**Collected data**:
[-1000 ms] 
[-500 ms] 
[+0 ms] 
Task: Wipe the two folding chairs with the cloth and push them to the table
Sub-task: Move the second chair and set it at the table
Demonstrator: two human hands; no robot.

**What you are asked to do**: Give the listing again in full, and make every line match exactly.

**Solved problem**:
[-1000 ms] 
[-500 ms] 
[+0 ms] 
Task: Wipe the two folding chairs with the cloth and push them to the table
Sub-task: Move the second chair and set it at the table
Demonstrator: two human hands; no robot.

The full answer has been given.